See the Training a New Model tutorial for:

  • Step-by-step training guide
  • Configuration and hyperparameters
  • Best practices for multi-modal training

Dataset Preparation

If you want to utilize the full pipeline used to process the training datasets, go to adata-hf-datasets. This package handles the conversion of AnnData objects to Hugging Face datasets with proper formatting for multimodal training.

Reproducing Paper Results

To reproduce results from the paper, clone the repository and install in editable mode:

git clone https://github.com/mengerj/mmcontext.git
cd mmcontext

# Create a virtual environment (however you like)
# eg. with venv
python -m venv mmcontext
source mmcontext/bin/activate

# And install the package with pip
pip install -e .

Training Models

To train a model as done for the paper, use the scripts/train.py script. Try a small training run with

python scripts/train.py --config-name example_conf

Inspect the config at example_conf.yaml. The configs to train the models presented in the paper, are basebert_numeric, for all models using numeric initial representations and basebert_text.yaml for the model using cell_sentences (text only). All datasets used in training are hosted publically on the huggingface hub (with references to zenodo), therefore the training scripts can be launched without manually downloading any data.

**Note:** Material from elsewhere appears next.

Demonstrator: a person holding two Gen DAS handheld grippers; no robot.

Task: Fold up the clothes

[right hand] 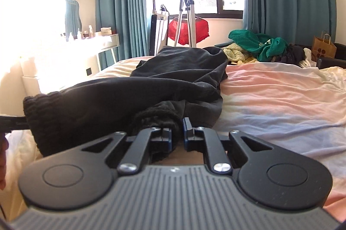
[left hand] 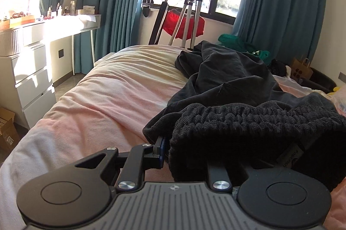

For HPC systems with CUDA support, the recommended approach is to use the scripts/run_training.slurm SLURM script to launch training jobs. Training also works on CPU or MPS devices if CUDA is not available.

The SLURM script allows you to override configuration values from the command line, which is useful when launching several jobs with different configurations.

sbatch scripts/run_training.slurm

Before training, it is recommended to authenticate with Hugging Face (after activating the virtual environment used for mmcontext installation):

source .venv/bin/activate  # or your venv activation command
hf auth login

If you have a Weights & Biases (wandb) account, you can also log in so your training is tracked. From the command line, run:

wandb login

This will prompt you to enter your wandb API key.

Once training is complete, the finished models will be automatically uploaded to the Hugging Face Hub with metadata and model cards.

Evaluating Models

Figure 1D of the paper investigates the latent space of one model in detail. This can be recreated with the evaluate_model.ipynb notebook.

For Figure 1E, we evaluate several models on multiple datasets, with the scripts/embed_eval.py script. This runs both inference and evaluation pipelines in sequence.

The combined pipeline is configured using embed_eval_conf.yaml, which inherits from dataset and model configuration files that list the datasets and models to be evaluated. The configuration file contains additional parameters that are explained in the comments within the file itself. The models and datasets evaluated in the paper are referenced in model_list_cxg_geo_all.yaml and dataset_list.yaml. These configs are imported in embed_eval_conf.yaml. To jointly embed data and evaluate with CellWhisperer, set run_cellwhisperer: true. It is highly recommended to use CUDA for CellWhisperer. The mmcontext models also run in reasonable time on MPS or CPU.

Run it locally with

python scripts/embed_eval.py

For HPC systems, you can run the combined pipeline as array jobs using scripts/run_combined_cpu.slurm:

sbatch scripts/run_embed_eval_cpu.slurm

This allows you to process multiple model configurations in parallel across different array job tasks, by spreading the models across several config files and passing them as a list to the array job.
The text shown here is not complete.